Le foncier au cœur des tensions régionales
À la mi-juillet 2026, des incidents militaires à la frontière entre le Sénégal et la Gambie ont conduit à l'expulsion d'agriculteurs gambiens de leurs exploitations par les Forces armées sénégalaises. Le retour de ces agriculteurs, annoncé début août après des négociations entre les deux pays, est un dénouement heureux mais fragile. Ce différend, révélé au grand jour, pointe un enjeu structurel : la compétition pour le foncier et les ressources en eau dans des zones frontalières où les pratiques agro-pastorales se heurtent à l'extension des surfaces cultivées et aux changements dans les usages.
L'accord obtenu par le président gambien Adama Barrow, avec l'appui du Secrétariat permanent sénégalo-gambien, illustre la voie diplomatique comme réponse nécessaire à une pression qui n'ira qu'en s'intensifiant. Les clauses de cet arrangement — conformité à la loi et encadrement des mouvements transfrontaliers — reconnaissent implicitement que les terres agricoles ne sont plus un simple bien économique, mais un enjeu de sécurité régionale.
Du diagnostic aux conséquences
Ces deux événements, apparemment disparates, sont les deux faces d'une même réalité : l'Afrique de l'Ouest a identifié depuis longtemps les défis de sa sécurité alimentaire, mais elle n'en mesure que maintenant les conséquences concrètes. Le diagnostic structurel — dégradation des ressources, variabilité climatique, pression démographique — a été posé dès les années 2000 par les institutions comme la Banque mondiale ou le CGIAR. Pendant ce temps, les alertes de juin 2026 sur les secteurs extractifs, notamment l'or, montraient une région attirée par les rentes rapides. Or, l'actualité de l'été 2026 rappelle que l'agriculture, secteur aux rendements différés, exige une alternative : investir dans la science et la diplomatie plutôt que dans la seule exploitation des ressources rares.

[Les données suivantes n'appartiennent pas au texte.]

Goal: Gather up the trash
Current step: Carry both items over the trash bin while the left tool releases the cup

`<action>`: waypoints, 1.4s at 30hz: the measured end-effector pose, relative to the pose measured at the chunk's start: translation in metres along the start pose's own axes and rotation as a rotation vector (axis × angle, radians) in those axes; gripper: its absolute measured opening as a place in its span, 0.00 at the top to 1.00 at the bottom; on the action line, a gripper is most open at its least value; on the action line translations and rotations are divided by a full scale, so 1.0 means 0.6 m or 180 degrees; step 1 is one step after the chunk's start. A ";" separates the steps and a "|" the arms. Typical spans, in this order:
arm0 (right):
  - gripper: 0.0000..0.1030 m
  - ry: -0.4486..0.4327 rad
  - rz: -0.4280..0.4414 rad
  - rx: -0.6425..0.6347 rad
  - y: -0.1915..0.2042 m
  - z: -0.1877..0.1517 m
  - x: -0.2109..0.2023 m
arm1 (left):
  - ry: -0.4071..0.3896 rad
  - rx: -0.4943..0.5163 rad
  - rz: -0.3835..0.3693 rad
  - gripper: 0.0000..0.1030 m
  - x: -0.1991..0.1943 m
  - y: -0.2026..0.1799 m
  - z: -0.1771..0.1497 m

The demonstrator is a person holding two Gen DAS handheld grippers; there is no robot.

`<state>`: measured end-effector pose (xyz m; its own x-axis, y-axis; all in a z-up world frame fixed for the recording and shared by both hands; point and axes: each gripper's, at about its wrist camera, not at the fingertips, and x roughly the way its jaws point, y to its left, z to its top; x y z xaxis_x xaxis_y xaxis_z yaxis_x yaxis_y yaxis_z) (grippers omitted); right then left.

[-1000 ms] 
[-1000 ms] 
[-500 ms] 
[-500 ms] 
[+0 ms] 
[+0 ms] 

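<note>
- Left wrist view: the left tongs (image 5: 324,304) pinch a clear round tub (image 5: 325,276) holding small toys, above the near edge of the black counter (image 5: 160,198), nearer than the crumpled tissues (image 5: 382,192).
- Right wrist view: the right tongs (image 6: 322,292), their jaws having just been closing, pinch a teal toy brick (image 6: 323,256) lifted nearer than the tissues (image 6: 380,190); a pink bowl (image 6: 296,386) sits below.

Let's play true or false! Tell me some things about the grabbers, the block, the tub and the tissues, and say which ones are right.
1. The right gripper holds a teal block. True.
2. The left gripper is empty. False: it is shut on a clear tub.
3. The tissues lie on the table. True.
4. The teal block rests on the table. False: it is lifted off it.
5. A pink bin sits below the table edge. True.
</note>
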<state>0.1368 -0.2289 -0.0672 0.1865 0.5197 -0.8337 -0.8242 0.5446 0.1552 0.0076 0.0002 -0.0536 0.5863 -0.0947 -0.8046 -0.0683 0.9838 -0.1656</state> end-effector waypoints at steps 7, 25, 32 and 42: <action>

Le choix de Siméon Ehui et la résolution du conflit sénégalo-gambien ne sont pas des coïncidences. Ils témoignent d'une prise de conscience que la souveraineté alimentaire ne se décrète pas, elle se construit par la formation de compétences locales et par la gestion politique des rivalités foncières. La recherche et la diplomatie deviennent des outils de souveraineté au même titre que les barrages hydroélectriques ou les infrastructures de transport.
Cette double évolution ouvre des perspectives nouvelles pour l'intégration régionale. Alors que l'Union économique et monétaire ouest-africaine et la CEDEAO peinent à harmoniser leurs politiques agricoles, les initiatives bilatérales et les réseaux scientifiques semblent tracer des chemins plus pragmatiques. La question demeure : comment transformer ces avancées ponctuelles en systèmes de gouvernance pérennes ?
Au-delà de ces deux cas, c'est la capacité de l'Afrique de l'Ouest à articuler recherche, diplomatie et politiques publiques qui est en jeu. La trajectoire d'un chercheur comme Siméon Ehui et la gestion d'une crise frontalière mineure pourraient bien préfigurer une nouvelle manière de penser la souveraineté alimentaire : non pas comme un repli sur les frontières, mais comme une construction collective d'institutions et de savoirs. Les prochains mois diront si cette approche résiste à l'épreuve des sécheresses, des flux migratoires et des tensions électorales.